İngilizler Osmanlı Devleti'ni yıktılar. Osmanlı İmparatorluğu topraklarında 23 adet irili ufaklı birçok devlet kurdular. Bunun sebebi; Müslümanların kuvvetli ve büyük bir devlet kurmalarına mâni olmaktı. İslam ülkeleri diye isimlendirilen memleketler arasında devamlı birbirlerine düşmanlıkları ve harpleri kışkırttılar. Mesela, Sünnî Müslümanların büyük ekseriyeti teşkil ettikleri Suriye'de % 9 olan Nusayrîleri hakim yaptılar. 1982 senesinde Hama ve Humus şehirlerine ordu birlikleriyle hücum edilmiş, iki şehir yerle bir edilerek, silahsız, müdafaasız Sünnî Müslümanlar bombalanmıştır.
Müslümanların bulunduğu memleketlerde hakiki Ehl-i sünnet âlimleri öldürüldü, İslam kitapları hatta Mushâf-ı şerîfler bile yok edildi. Bu İslam âlimlerinin yerine, kendileri tarafından yetiştirilen din cahili, mezhepsiz kimseleri getirdiler.
Bunlardan Cemâleddîn-i Efgânî 1838'de Afganistan'da doğdu. Felsefe kitapları okudu. Afganistan'a karşı Ruslar için casusluk yaptı. Mısır'a geldi. Mason ve mason locası reisi oldu. Mısırlı Edip İshak (Ed-dürer) kitabında, bunun Kahire mason locası reisi olduğunu yazmaktadır. 1960'ta Fransa'da basılan (Les franço-maçons) kitabının 127. sayfasında "Mısır'da kurulan mason localarının başına, Cemâleddîn-i Efgânî ve ondan sonra Muhammed Abduh getirildi.
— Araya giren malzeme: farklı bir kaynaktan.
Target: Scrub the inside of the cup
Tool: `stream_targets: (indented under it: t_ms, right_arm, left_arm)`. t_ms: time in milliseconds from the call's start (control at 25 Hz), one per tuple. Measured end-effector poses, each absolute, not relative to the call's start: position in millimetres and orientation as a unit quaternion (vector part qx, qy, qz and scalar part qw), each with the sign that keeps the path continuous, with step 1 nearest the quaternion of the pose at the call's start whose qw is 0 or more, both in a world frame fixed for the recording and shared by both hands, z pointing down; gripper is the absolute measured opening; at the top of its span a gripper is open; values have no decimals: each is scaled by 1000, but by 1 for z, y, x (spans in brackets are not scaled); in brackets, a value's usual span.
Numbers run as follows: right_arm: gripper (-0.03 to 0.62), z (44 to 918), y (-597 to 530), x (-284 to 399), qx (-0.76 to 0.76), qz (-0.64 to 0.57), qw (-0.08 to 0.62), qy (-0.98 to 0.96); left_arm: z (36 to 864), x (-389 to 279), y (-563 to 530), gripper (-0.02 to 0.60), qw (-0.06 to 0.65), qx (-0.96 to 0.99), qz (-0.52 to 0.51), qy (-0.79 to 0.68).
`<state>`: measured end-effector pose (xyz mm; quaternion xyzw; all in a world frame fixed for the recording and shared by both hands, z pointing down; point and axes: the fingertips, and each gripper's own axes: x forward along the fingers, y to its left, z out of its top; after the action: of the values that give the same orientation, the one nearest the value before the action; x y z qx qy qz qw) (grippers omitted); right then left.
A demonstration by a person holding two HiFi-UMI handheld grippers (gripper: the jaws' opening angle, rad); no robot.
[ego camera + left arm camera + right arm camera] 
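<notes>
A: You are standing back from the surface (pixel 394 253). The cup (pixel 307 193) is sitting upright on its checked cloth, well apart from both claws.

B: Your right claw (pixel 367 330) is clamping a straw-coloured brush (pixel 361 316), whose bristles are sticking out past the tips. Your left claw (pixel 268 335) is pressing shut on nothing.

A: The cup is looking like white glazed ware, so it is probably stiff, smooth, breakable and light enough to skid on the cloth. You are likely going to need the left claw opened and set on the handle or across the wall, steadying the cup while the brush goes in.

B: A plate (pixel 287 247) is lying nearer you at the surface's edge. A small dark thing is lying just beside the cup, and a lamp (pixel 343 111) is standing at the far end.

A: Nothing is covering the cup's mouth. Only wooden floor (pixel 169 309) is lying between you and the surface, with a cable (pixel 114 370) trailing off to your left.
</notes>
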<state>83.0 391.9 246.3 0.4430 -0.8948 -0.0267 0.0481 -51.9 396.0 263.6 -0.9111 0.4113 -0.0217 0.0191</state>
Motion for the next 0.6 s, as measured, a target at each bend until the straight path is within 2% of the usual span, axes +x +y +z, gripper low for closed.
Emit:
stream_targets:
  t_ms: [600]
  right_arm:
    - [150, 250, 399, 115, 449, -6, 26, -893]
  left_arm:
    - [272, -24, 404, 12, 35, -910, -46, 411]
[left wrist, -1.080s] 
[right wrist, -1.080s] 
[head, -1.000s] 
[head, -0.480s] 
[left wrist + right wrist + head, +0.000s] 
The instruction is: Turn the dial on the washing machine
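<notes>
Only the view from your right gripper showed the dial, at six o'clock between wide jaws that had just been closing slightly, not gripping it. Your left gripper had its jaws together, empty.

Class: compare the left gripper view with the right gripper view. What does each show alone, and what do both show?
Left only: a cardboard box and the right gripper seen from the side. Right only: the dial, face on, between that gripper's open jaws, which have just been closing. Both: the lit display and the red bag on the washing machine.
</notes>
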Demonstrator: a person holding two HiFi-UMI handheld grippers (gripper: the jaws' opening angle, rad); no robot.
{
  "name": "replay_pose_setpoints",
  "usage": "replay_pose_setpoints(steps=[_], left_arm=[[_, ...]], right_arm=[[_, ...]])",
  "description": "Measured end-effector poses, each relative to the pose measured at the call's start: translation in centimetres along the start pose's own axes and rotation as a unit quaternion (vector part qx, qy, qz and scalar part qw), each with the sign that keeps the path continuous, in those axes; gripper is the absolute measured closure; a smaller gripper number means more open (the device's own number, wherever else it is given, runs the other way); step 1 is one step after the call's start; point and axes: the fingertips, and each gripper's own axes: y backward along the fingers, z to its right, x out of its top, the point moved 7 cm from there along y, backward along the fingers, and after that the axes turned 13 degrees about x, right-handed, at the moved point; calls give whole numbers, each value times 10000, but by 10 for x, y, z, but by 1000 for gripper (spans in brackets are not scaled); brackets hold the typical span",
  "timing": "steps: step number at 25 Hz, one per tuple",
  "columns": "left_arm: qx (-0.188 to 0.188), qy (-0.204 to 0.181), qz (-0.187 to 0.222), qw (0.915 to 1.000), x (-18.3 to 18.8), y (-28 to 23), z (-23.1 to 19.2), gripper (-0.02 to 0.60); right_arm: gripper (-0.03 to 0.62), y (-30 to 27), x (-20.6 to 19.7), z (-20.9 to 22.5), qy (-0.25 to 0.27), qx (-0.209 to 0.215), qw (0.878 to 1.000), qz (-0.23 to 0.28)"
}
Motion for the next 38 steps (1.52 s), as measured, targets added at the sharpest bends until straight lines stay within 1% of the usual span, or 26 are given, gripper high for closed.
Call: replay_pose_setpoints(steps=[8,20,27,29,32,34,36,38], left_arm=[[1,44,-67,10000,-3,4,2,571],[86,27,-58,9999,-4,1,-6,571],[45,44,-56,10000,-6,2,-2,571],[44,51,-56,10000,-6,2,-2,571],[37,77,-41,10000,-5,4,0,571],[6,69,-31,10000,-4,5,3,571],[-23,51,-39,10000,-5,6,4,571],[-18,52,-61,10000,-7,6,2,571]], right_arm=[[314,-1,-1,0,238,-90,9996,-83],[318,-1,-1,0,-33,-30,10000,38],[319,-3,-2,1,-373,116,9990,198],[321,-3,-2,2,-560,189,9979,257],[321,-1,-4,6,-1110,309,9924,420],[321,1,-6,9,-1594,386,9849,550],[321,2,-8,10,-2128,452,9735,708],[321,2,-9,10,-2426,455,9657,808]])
Bunlar, masonluğun Müslümanlar arasında yayılmasına çok yardım ettiler" demektedir.
Sultan Abdülmecid ve Sultan Abdülaziz Han zamanlarında beş defa sadrazam olan Ali Paşa, İngiliz locasına bağlı mason idi. Efgânî'yi İstanbul'a getirdi. Vazife verdi. O zaman İstanbul (Dâr-ül-fünûn) yani üniversite rektörü bulunan ve hakkında küfre düştüğüne dair fetva verilen mason Hasan Tahsin tarafından Efgânî'ye birçok konferans verdirildi. Hasan Tahsin de yine İngiliz mason locasına kayıtlı sadrazam Mustafa Reşîd Paşa tarafından yetiştirilmişti. Sapık fikirlerini her yere yaymaya çalıştı.
Zamanın Şeyhülislamı Hasan Fehmi Efendi, Cemâleddîn'i rezil etti. Cahilliğini ve zararlı birisi olduğunu ortaya koydu. Ali Paşa, bunu İstanbul'dan çıkarmaya mecbur kaldı. Mısır'da ihtilâl ve dinde reform fikirleri aşılamaya çalıştı. "Arâbî Pâşa Vakası"nı hazırlayanlarla birlikte İngilizlere karşı göründü. Mısır Müftüsü Muhammed Abduh ile dost oldu. Dinde reform fikirlerini ona aşıladı.